=== Work item ===
Pictures appear among the records below and must be omitted. Repeat exactly the lines from the line with "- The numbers" to the line with "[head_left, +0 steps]", both included.
===== Records to process
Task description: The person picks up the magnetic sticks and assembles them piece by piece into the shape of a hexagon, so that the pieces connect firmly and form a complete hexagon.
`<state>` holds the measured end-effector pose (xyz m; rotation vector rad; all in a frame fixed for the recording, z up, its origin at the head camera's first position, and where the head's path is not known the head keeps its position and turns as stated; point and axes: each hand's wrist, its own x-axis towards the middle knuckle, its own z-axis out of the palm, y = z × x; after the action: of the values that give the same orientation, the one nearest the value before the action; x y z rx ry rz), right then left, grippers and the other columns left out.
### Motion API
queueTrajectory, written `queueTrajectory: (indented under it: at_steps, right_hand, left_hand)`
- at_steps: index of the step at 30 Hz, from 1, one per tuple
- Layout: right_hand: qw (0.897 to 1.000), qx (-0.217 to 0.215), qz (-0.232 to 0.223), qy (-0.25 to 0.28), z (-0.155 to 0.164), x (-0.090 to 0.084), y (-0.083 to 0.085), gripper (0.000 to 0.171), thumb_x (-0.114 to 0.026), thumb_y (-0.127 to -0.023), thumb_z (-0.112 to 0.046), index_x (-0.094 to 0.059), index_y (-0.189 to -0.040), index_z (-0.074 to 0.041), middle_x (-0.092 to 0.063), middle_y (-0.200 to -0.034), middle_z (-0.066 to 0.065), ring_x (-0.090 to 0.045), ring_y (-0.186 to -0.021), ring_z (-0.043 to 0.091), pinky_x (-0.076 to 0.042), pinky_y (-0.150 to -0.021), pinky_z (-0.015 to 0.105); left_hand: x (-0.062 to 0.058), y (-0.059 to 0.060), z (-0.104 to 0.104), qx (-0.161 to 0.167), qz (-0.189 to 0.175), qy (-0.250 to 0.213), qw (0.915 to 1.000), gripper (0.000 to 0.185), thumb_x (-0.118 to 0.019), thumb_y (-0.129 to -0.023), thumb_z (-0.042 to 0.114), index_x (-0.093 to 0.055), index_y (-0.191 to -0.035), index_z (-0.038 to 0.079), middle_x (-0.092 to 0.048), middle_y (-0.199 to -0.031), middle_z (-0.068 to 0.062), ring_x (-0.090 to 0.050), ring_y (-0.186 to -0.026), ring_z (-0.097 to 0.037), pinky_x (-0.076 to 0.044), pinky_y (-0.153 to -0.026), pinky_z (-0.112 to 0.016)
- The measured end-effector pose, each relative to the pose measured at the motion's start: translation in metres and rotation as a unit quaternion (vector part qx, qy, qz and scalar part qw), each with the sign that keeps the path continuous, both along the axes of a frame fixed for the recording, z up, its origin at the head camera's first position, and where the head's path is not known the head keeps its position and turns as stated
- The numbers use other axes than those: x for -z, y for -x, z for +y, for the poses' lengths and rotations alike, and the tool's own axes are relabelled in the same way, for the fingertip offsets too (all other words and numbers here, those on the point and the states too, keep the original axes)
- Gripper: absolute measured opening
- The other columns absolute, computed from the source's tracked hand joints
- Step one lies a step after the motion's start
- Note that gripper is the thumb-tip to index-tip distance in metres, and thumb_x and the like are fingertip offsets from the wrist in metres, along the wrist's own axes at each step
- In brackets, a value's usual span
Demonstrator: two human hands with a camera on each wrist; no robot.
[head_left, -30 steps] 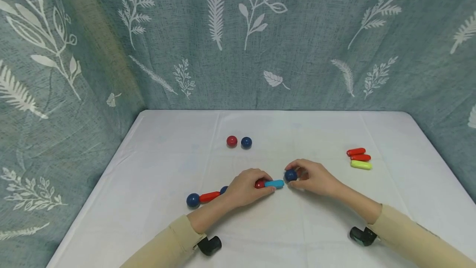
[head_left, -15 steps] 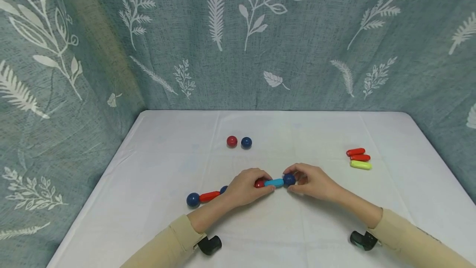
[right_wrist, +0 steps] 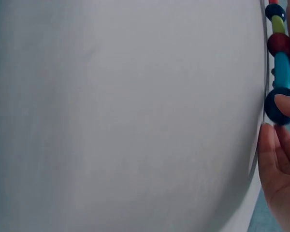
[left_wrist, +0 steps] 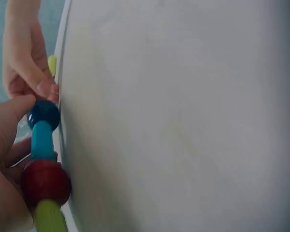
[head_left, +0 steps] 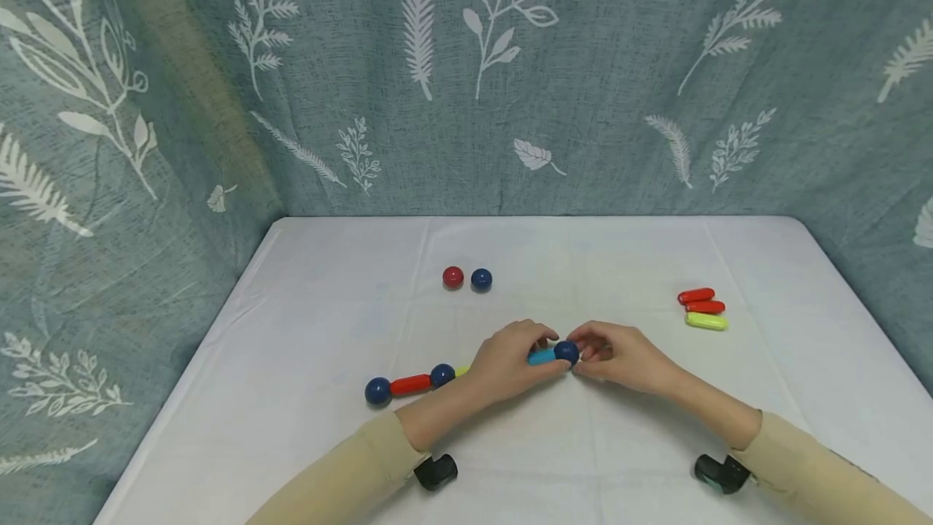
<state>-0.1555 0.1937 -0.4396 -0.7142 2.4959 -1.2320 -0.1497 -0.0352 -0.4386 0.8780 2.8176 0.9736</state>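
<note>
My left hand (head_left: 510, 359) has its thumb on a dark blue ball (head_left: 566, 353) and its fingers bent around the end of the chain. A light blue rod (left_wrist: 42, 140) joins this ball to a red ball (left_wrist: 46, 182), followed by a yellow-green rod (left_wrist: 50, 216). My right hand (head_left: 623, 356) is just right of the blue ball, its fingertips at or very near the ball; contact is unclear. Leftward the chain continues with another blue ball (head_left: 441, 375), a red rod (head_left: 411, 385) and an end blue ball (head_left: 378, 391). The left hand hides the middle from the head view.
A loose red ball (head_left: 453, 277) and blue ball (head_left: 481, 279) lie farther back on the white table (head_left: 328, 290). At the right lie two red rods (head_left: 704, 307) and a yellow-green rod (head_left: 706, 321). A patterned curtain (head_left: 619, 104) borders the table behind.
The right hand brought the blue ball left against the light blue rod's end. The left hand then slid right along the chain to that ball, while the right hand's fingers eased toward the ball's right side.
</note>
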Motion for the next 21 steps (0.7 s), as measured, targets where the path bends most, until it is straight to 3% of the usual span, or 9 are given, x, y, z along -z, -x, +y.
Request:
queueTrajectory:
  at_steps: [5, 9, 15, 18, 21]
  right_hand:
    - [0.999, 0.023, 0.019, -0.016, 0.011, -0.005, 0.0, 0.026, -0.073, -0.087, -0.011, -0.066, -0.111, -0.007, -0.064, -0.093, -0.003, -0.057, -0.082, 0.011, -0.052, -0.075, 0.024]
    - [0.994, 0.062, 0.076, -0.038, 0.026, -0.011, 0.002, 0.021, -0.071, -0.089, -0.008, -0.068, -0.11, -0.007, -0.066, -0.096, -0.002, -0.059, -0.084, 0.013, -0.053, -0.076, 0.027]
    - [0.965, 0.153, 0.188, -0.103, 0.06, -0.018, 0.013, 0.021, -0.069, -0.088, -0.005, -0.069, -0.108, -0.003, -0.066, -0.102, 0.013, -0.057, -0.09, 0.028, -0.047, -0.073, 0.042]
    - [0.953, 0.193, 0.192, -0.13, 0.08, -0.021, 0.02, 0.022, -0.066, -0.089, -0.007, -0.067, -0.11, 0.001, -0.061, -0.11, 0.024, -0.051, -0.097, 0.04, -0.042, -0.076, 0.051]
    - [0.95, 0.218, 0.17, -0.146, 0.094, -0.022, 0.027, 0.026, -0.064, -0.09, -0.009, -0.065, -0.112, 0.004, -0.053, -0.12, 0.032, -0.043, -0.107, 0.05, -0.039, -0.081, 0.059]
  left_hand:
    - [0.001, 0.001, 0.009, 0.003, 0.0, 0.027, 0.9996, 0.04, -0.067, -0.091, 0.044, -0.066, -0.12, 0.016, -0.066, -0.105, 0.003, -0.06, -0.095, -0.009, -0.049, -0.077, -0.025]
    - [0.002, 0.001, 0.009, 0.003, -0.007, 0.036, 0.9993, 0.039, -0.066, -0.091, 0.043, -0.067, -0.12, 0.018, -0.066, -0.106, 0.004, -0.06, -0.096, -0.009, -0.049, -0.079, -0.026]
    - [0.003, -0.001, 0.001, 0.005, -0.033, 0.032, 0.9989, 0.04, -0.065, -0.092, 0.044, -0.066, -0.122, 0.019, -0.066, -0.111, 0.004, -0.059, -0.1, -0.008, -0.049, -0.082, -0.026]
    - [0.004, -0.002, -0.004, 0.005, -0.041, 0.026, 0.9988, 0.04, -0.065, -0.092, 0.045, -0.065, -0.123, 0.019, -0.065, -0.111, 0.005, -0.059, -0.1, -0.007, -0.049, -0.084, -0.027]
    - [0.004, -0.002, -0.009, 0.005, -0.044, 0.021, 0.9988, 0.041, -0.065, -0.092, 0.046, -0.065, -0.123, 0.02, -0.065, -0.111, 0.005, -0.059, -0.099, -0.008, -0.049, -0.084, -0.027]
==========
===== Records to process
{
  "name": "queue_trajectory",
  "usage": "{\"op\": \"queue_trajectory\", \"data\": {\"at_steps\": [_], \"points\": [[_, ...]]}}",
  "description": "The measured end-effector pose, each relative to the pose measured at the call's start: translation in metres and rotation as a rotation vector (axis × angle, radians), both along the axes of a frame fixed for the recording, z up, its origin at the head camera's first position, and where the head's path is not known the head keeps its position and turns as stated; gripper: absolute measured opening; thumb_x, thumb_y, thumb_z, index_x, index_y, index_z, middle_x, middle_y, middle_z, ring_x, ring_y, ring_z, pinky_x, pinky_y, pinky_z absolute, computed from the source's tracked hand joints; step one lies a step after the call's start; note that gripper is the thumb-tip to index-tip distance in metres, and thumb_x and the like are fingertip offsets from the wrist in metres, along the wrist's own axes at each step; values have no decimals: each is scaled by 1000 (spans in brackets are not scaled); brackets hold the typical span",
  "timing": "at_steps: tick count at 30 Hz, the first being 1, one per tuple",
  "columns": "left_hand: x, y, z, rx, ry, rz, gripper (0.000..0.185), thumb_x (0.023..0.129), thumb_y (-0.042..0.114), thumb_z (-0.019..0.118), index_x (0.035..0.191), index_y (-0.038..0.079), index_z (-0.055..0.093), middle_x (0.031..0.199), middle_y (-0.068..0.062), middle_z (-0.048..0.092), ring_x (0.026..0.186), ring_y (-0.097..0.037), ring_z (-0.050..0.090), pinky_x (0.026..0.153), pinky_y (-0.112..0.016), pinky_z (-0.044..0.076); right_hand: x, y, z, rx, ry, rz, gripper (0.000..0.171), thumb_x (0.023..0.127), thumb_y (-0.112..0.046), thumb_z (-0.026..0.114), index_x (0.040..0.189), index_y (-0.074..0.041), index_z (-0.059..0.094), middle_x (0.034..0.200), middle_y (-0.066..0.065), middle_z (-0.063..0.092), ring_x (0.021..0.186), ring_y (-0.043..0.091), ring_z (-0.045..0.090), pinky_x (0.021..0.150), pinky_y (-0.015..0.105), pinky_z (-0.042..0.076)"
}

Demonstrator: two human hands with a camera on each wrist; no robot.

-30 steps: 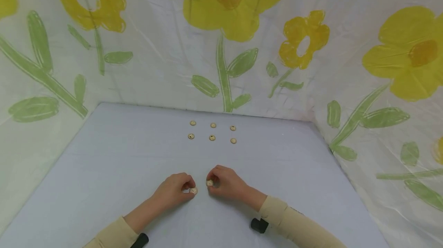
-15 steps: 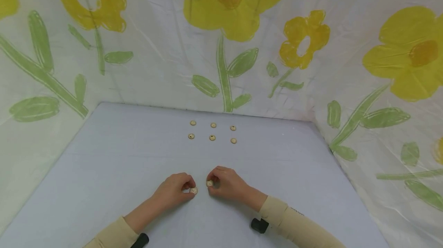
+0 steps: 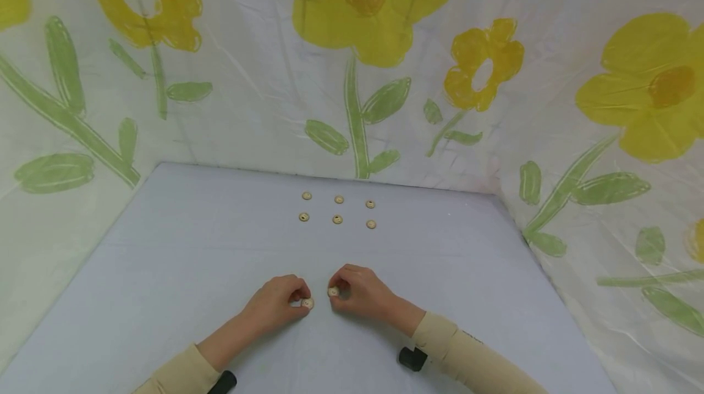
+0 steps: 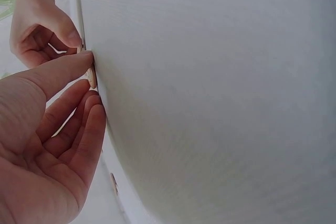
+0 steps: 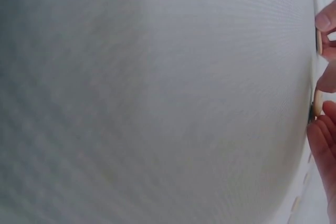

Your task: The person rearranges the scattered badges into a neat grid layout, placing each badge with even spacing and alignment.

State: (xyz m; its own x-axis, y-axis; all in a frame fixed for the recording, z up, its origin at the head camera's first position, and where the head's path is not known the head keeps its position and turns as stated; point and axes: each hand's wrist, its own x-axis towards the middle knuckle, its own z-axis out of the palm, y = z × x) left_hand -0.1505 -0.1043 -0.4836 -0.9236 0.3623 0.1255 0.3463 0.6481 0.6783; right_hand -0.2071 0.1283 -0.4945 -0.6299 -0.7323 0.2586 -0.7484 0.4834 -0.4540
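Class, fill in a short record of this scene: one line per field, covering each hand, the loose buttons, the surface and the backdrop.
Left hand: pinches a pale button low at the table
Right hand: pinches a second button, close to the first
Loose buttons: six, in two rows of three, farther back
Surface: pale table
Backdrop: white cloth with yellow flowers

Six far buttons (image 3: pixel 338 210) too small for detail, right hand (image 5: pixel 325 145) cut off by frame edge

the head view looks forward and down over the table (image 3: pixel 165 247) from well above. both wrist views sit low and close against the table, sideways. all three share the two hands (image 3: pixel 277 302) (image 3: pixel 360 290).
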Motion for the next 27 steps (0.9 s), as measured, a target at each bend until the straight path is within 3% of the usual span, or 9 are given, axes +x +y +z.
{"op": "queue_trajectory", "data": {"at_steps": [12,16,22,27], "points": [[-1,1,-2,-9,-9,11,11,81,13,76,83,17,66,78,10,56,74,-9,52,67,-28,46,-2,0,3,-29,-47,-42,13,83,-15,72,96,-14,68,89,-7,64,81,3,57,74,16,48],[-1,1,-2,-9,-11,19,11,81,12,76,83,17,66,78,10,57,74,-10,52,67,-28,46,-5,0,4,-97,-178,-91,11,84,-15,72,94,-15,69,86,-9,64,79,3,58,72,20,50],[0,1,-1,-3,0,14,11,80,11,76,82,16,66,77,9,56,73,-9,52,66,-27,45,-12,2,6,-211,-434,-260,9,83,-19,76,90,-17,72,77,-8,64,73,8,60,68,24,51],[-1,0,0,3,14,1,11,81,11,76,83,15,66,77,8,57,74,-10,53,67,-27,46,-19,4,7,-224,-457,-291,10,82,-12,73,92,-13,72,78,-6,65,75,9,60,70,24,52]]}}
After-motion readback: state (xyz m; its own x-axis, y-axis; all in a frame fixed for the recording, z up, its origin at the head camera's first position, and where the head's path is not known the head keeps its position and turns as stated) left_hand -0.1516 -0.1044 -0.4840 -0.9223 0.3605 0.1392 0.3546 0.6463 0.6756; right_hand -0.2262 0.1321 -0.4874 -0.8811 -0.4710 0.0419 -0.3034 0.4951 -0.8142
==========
=== Exercise response ===
- The numbers use other axes than those: x for -z, y for -x, z for +y, for the poses' lengths and rotations alike, and the tool's own axes are relabelled in the same way, for the fingertip offsets too (all other words and numbers here, those on the point and the states too, keep the original axes)
- Gripper: absolute measured opening
- The other columns absolute, computed from the source's tracked hand joints
- Step one lies a step after the motion's start
- Note that gripper is the thumb-tip to index-tip distance in metres, and thumb_x and the like are fingertip offsets from the wrist in metres, along the wrist's own axes at each step
- In brackets, a value's usual span
Demonstrator: two human hands with a camera on each wrist; no robot.
[head_left, -30 steps] 
[head_left, -15 steps] 
[right_wrist, +0 steps] 
[left_wrist, +0 steps] 
[head_left, +0 steps] 

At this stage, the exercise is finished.